The first section bored me to tears, full of mind-numbing conversations that had no significance other than for the author to show how intellectual he was. I could barely read a page without my eyes drooping closed. Yes, I got that their conversations had a point- "The dehumanising effects of modernity and industrialisation." Yeah, I got it. But to stretch it out for the length of the entire book? Ugh.
When Lady Chatterley met Mellors, her soon to be lover- things got more interesting- for about 10 pages. Then back to the tedium. It back and forthed like that for the entire book. UGH!
I truly liked her lover Mellors. A vetern of the war and of the lower class, he seemed the most intelligent of the characters. Which was, of course, the most shocking part of the story back in the day- the fact that a member of the upper class, Lady Chatterley, cheated on her upper crust husband with a servant.
Connie (Lady Chatterley) I found wishy-washy, whiney, and downright annoying. NOT a heroine to love. BUT she knew how to find her sexual pleasure and wasn't ashamed of it. (Plus for her!) Clifford, her husband- Lord Chatterley to her Lady- I actually felt pity for, though the author did his best to make him seem unworthy of Connie.
Here's a short look at Lord and Lady Chatterley:
Cliffy, wounded and crippled during the war, was unable to perform his husbandly duties. Connie grew to loathe him and headed out for greener pastures. Now, I'll give that Cliffy was a snob and a control freak, but pitiful to be sure, and in the end didn't deserve Connie's selfishness.
(...)
... however, I am glad I read LCL. If only to say I have done so!
It's all about the industrial takeover.......2007-01-10
Although this book has a saucy reputation, it's not all about sex. It is a rather dreary look at early 20th century England. Worthy of your time, and the brassy language could still make a school girl blush.

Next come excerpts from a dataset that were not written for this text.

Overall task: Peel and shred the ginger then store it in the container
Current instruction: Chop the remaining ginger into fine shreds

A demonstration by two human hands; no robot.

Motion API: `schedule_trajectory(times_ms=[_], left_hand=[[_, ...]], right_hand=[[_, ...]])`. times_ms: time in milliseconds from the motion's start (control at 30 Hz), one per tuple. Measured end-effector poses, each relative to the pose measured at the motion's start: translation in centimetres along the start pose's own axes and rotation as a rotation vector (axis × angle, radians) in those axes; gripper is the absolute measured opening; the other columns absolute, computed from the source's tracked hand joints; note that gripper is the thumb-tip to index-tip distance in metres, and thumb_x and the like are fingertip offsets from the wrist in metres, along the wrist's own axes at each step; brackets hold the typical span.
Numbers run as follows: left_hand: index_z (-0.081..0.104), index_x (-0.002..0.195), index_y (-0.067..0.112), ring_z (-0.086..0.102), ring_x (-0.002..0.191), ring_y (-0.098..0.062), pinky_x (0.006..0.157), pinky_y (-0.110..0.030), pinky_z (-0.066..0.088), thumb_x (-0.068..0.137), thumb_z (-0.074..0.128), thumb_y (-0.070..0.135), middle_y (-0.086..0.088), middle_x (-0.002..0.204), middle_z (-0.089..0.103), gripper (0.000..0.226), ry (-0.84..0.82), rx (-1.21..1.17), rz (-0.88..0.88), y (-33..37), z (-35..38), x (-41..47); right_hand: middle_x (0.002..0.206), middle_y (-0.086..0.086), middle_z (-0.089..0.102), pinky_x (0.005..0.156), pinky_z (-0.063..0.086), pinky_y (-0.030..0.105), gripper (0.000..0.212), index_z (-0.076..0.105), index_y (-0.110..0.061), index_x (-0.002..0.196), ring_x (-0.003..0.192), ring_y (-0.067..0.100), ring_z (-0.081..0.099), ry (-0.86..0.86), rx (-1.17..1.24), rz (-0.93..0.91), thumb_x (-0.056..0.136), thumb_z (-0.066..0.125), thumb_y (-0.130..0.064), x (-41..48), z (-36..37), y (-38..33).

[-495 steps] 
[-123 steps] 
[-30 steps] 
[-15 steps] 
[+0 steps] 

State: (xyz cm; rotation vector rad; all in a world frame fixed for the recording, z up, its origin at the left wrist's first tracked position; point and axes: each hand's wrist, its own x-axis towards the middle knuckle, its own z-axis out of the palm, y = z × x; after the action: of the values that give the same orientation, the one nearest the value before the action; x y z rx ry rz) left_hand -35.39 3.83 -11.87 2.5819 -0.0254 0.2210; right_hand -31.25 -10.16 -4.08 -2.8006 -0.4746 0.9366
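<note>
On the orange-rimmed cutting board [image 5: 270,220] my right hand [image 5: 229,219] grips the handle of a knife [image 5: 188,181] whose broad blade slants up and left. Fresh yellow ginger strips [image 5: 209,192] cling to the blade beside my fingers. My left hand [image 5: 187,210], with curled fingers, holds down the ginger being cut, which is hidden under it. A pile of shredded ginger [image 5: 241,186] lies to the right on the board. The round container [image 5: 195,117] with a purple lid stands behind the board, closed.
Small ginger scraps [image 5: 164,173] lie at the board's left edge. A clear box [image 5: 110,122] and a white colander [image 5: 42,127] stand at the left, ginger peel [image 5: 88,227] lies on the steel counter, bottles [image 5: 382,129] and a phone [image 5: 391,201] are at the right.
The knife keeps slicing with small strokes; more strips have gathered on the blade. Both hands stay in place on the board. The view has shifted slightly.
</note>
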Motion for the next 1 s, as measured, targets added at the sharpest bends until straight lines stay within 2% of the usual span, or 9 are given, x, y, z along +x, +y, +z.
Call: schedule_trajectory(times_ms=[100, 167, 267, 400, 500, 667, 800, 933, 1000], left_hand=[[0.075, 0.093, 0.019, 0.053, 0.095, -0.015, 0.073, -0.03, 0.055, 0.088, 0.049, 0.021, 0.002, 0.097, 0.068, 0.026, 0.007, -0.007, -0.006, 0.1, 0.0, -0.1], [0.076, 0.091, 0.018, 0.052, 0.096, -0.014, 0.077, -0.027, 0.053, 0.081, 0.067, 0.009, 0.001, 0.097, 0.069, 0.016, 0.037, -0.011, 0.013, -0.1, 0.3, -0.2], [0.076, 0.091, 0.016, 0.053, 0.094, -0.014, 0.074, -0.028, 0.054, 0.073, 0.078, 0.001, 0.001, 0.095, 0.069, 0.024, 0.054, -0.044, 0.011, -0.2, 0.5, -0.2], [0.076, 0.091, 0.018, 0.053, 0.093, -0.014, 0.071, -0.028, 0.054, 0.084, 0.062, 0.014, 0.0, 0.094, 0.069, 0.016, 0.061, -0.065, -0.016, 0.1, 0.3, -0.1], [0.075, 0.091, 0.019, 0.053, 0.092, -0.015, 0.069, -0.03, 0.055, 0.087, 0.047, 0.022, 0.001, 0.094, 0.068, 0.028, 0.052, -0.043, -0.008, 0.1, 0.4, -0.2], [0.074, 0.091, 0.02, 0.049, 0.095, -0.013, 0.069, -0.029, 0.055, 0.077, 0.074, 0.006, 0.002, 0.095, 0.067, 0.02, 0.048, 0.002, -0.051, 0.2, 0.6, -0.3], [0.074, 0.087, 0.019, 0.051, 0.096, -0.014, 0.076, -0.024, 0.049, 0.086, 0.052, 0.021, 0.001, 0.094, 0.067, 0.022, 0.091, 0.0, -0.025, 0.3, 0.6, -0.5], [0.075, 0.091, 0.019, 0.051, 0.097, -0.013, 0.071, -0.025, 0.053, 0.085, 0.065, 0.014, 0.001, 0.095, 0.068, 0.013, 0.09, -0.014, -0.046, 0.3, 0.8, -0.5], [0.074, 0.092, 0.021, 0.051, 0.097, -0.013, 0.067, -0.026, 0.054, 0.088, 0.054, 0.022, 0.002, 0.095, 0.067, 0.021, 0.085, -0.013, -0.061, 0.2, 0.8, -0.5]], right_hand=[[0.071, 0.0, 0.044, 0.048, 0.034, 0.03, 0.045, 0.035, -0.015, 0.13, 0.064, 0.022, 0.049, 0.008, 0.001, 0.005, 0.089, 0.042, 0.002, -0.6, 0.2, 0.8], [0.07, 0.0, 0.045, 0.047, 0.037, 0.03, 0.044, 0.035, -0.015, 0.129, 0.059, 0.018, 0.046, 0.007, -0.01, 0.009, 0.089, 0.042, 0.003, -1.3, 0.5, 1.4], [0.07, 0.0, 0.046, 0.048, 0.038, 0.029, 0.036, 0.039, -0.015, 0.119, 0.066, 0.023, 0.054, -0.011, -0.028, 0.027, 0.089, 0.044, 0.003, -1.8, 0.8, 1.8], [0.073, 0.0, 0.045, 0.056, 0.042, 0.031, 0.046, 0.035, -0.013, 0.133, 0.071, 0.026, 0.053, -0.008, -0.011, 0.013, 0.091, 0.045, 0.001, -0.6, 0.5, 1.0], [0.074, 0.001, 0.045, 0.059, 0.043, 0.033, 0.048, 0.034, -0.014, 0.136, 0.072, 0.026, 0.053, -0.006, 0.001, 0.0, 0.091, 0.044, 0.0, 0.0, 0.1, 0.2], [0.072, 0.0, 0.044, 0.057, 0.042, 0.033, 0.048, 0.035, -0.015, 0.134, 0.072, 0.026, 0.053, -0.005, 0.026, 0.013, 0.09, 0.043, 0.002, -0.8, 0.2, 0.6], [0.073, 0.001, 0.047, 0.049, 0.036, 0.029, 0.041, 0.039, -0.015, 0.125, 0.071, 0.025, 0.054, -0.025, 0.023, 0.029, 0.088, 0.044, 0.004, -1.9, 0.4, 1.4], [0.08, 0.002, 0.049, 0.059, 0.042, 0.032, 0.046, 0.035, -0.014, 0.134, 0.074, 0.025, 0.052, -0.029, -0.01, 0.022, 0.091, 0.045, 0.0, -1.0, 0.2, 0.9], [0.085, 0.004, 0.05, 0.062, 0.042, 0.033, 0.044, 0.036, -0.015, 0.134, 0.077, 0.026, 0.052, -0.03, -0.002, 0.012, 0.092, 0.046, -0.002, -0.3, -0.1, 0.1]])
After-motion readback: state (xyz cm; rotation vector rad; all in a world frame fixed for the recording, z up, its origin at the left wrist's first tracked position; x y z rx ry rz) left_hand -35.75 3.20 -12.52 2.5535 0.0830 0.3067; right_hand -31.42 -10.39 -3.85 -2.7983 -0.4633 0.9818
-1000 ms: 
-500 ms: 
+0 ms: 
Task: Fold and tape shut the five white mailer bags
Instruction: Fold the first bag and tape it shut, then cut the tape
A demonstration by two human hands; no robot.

The Antidote to Platonic Love.......2006-11-07
Constance Chatterley's gamekeeper, Mellors, brings out the animal in Her Ladyship, and he extends the protection to her that he does to all the wild game in the wood. It is Mellors himself who, in the end, understands that his own baronet, Sir Clifford, is the greatest threat to his most vulnerable charge. Constance's own father, Sir Malcolm, fails utterly to appreciate the situation when he refers to Mellors as the quintessential poacher himself. Sir Malcolm's mistake is that he, along with all of polite society, fails to recognize that humans are, in fact, animals, and that the thrill of conjugal intimacy unites us with all other fauna. We strayed from this notion long ago, with Plato extolling virtuous love, and referring to passions and desires as evil (Book IX of the Phaedrus).
Sir Clifford, who is impotent as a result of war injuries, suggests to his wife that she have a discrete affair in order to produce an heir to the estate. "I don't care who his father may be as long as he is a healthy man not below normal intelligence." His admonition that Connie be careful not to fall in love in the process foreshadows his tragedy. When we see the gamekeeper, Mellors, placing pheasant eggs into the nests of chickens, in order that they may be reared by surrogate hens, we know, before any of the protagonists themselves, just who Lady Chatterley's surrogate husband will be. Ultimately Connie discovers that Mellors has that rarest of qualities in a man; he enjoys making love only when his partner enjoys it, too. These feelings are a sharp contrast with her experience as well as his, and they are both immediately ensnared in a tense carnal conspiracy.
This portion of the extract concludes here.